The Mueller report begs the real question. Who controls big data, the algorithms that chart our every move, gesture, and, increasingly, seek, through affective computing, to forecast our emotional reaction to things? In the brave new world we now inhabit, data capitalists harvest data about us from every keystroke, seeking the better to predict what we will like, do and think in every conceivable circumstance. This behavioral economics yields an important corollary – the ability to control.
Lest you think I am paranoid, the past paragraph is a mere restatement of the research recently published by Shosana Zuboff in her masterful The Age of Surveillance Capitalism, a book that aspires to be the Das Kapital of the digital era. Zuboff is no conspiracy theorist: she is a professor at the Harvard Business School.
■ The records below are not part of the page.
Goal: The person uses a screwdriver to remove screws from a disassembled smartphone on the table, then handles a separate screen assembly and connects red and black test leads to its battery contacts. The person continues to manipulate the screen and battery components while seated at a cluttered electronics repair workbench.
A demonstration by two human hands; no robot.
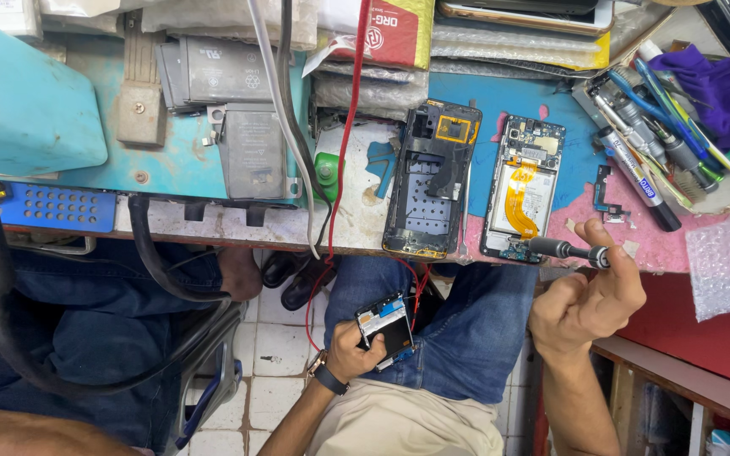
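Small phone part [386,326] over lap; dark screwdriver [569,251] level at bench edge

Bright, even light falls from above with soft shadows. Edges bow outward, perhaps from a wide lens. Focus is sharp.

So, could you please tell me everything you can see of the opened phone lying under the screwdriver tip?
The opened phone lies flat, back cover off, at the front edge of the worn blue and pink bench. Its dark frame holds a pale battery crossed by an orange flex ribbon, with circuit boards at the top and bottom ends. A black phone frame lies close beside it. The screwdriver in the right hand points at its lower corner; actual contact cannot be told.
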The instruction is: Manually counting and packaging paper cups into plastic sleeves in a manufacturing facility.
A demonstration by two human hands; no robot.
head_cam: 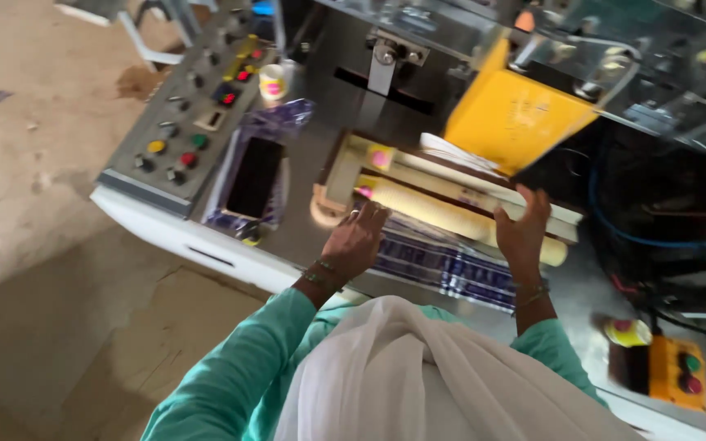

Surveillance capitalism, she writes, aims at nothing less than total control by means of harvesting surplus data each of us leave behind whenever we interact with the online world, either through email, viewing digital material, or use of the Internet of Things. Data about us is harvested, crunched by smart machines, and algorithms used to intrude into every aspect of our lives, the better to control us by third parties, the better to sell us products, and, perhaps, control us.
You see, long before the IRA sought to influence the 2016 elections, Facebook was doing experiments about how to influence voters. The New York Times reported just the other day that Facebook spends $22 million a year to provide security for Mark Zuckerberg, Facebook’s founder. As I read the Mueller report and Zuboff, I concluded the son-of-a-bitch needs the security. He’s arguably the most dangerous man in American just now.
I appeared on Alex Jones’s Infowars the other day. Jones is a client of mine who has been banned from social media – the digital overlords don’t like what he has to say. I told him that I thought it was no coincidence that Julian Assange was busted a matter of days after Mark Zuckerberg called for greater regulation of the Internet in an opinion piece in The Washington Post. Wikileaks seeks transparency at all costs. Jones called me “quirky.” “Great,” I thought, “one of the nation’s leading conspiracy theorists thinks I’m quirky.”
But what if the likes of Alex Jones are only half right? What if all this bitching and moaning about impeachment is merely bread and circuses for we the digital mob? I want to see what’s been redacted about social media from the Mueller report. I suspect the disturbing truth is that we, and our votes, are manipulated not just by the Russians, but by the algorithmic overlords who seek to predict our every move, one keystroke at a time.